Nach der Blüte mit Phosphor und Kalium düngen. Dies stärkt die Widerstandsfähigkeit der Staude und hilft ihr, sich vor dem Winter zu erholen. Bis zum Frühherbst genügt regelmäßiges Gießen. Befeuchten Sie die Pflanze, sobald die Erde trocken ist, um optimale Bedingungen für ihr Wachstum und ihre Gesundheit zu gewährleisten.
Vorbereitung auf den Winter
Im Herbst die Stängel fast bodennah zurückschneiden. Die Rosetten mit den Knospen dabei nicht berühren. Zur Düngung Holzasche und Humus verwenden, die gleichzeitig als Winterschutz dienen.
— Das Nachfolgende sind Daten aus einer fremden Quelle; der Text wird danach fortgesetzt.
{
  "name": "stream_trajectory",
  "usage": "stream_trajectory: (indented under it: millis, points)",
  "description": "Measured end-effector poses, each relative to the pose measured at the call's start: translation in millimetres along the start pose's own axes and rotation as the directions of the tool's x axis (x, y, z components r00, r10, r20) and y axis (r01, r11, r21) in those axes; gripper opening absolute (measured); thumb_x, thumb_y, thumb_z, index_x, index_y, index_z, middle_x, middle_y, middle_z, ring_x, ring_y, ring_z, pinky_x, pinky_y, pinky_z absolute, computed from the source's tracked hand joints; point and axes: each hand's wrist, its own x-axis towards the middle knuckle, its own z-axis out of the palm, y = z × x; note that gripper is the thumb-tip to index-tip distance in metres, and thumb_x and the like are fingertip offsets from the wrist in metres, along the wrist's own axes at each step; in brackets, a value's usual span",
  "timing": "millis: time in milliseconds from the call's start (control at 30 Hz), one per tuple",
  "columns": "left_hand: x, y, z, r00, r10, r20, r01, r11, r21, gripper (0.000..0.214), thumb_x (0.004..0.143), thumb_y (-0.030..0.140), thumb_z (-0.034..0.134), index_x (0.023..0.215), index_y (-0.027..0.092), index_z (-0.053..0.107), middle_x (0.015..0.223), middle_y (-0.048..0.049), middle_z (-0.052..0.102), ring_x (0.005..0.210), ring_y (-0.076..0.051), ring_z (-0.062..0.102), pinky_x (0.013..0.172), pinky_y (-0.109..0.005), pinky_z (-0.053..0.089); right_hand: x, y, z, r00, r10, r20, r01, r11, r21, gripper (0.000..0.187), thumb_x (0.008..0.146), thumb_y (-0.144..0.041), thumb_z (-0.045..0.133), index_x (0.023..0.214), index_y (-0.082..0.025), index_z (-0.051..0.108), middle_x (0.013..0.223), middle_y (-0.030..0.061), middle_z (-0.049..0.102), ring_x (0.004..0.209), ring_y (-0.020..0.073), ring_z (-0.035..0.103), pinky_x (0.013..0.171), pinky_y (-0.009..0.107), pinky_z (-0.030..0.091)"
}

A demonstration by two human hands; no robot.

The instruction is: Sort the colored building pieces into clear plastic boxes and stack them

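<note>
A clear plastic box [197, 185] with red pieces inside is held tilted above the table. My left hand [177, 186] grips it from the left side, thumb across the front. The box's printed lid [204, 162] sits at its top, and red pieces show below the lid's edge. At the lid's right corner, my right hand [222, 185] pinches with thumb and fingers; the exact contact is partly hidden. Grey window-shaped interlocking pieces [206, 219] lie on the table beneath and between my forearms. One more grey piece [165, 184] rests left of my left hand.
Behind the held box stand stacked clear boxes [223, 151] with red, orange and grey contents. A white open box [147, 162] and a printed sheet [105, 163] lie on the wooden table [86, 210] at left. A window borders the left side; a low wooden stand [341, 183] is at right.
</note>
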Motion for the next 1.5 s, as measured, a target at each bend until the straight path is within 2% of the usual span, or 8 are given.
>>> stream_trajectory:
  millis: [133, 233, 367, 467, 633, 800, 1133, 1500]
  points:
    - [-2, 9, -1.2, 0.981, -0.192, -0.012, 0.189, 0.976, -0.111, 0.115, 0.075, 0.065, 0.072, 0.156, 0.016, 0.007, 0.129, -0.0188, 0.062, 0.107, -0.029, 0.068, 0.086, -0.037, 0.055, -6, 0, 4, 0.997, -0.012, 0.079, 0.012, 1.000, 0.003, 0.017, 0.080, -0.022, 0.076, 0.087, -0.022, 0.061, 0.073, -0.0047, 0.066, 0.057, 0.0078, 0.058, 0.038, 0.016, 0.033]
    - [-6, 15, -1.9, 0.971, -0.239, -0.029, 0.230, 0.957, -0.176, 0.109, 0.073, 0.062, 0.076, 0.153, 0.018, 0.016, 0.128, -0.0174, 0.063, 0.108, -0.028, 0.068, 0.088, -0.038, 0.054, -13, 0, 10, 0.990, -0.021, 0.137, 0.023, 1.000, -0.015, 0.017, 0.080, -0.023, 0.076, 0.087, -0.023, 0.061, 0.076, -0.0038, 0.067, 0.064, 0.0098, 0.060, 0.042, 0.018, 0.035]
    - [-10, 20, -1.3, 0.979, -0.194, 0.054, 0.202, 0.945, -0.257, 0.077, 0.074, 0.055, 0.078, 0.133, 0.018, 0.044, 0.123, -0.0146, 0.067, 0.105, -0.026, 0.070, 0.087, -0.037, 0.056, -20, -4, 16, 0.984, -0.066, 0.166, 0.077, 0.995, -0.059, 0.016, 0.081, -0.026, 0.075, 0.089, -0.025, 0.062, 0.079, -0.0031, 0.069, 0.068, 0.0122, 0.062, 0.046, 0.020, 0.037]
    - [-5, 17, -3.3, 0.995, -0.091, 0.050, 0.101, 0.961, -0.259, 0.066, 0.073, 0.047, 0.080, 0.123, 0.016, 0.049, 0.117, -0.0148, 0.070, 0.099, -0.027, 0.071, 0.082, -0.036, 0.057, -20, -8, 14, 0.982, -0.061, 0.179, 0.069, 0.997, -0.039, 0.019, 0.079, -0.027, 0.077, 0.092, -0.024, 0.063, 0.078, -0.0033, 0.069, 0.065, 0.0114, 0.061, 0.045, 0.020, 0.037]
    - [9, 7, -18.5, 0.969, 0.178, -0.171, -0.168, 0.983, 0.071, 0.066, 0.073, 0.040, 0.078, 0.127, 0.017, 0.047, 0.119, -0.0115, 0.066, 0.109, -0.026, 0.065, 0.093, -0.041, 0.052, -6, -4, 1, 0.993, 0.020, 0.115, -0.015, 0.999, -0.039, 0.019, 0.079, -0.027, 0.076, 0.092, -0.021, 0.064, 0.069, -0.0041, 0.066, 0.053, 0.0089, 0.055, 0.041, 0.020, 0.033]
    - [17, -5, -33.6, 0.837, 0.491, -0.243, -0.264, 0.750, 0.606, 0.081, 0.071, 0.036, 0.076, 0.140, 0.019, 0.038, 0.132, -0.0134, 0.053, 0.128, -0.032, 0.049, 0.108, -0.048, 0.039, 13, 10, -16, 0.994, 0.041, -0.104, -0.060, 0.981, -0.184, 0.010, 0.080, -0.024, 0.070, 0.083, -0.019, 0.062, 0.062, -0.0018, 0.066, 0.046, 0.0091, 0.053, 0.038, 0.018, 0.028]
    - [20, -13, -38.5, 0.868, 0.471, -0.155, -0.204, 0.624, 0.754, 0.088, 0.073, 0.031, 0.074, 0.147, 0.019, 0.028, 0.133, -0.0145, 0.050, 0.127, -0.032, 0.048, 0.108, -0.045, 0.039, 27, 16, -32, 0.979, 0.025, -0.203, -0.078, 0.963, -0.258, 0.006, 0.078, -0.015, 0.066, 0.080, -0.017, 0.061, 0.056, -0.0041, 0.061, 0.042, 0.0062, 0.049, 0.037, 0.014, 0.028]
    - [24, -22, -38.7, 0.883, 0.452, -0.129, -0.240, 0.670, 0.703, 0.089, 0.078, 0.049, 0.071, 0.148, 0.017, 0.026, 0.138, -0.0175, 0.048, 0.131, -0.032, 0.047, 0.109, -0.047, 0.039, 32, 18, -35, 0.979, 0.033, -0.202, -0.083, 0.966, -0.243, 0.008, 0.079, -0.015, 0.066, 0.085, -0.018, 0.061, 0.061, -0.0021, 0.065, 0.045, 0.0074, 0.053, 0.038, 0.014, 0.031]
In schneearmen Regionen mit strengem Frost die Rhizome mit einer mindestens 20–25 cm dicken Mulchschicht schützen.
Schädlinge und Krankheiten
Die Pfingstrose 'Old Faithful' kann anfällig für verschiedene Pilzkrankheiten und Insektenbefall sein. Zu den potenziellen Gefahren zählen:
- Ameisen. Sie tragen oft Schädlinge in sich. Verwenden Sie Muravied, um Schädlinge an Pfingstrosen wirksam zu bekämpfen.
- Blattlaus. Die Schädlingsbekämpfung erfolgt mit einer Seifenlösung oder dem Medikament Aktara.
- Bronzekäfer. Verwenden Sie Malathion zur Bekämpfung der Krankheit. Es hilft, Schäden an Blüten und Knospen zu verhindern.
- Mosaik. Es handelt sich um eine Viruserkrankung, die nicht heilbar ist. Graben Sie die befallenen Sträucher aus und verbrennen Sie sie.
- Echter Mehltau. Kupfersulfat kann zur Bekämpfung von durch Überwässerung verursachten Krankheiten eingesetzt werden.
- Wurzelfäule. Durch Überwässerung verursachte Krankheiten können zu Wachstumsstörungen und zum Absterben der Pflanzen führen. Vermeiden Sie Überwässerung und sorgen Sie für gute Belüftung.
- Rost-/Septoria-/Graufäule. Zur Behandlung von Pilzkrankheiten sollte der Strauch mit Bordeauxbrühe, kupferhaltigen Präparaten oder Fitosporin behandelt werden.
- Verticillium-Welke. Die Krankheit lässt sich nicht behandeln, daher sollten befallene Sträucher entfernt werden. Der Boden sollte mit Formalin behandelt werden.
Warum blüht sie nicht?
Die Hybride beginnt erst zwei Jahre nach der Pflanzung zu blühen, was normal ist. Sollten nach einiger Zeit keine Blütenstängel erscheinen, ziehen Sie folgende mögliche Ursachen in Betracht:
- Lichtmangel. Das Pflanzen an einem schattigen Standort mit unzureichendem Sonnenlicht beeinträchtigt die normale Knospenbildung. Pflanzen Sie die Pflanze an einen helleren Standort um.
- Keine Überweisung. Pflanzen, die älter als 10 Jahre sind, können aufgrund übermäßigen Wurzelwachstums die Knospenbildung einstellen. Topfen Sie sie um, um die Erde aufzufrischen und die Nährstoffverfügbarkeit zu verbessern.
- Übermäßige Stickstoffdüngung. Häufige Düngung mit stickstoffreichen Düngemitteln kann zwar das Blattwachstum fördern, die Blüte jedoch verlangsamen oder verhindern.
Rezensionen
Die Pfingstrose 'Old Faithful' erfreut sich seit vielen Jahren großer Beliebtheit bei Gärtnern und Landschaftsarchitekten. Sie ist pflegeleicht und benötigt wenig Aufwand. Bei richtiger Pflanzung und Pflege gedeiht sie prächtig und erfreut mit einer wunderschönen Blütenpracht.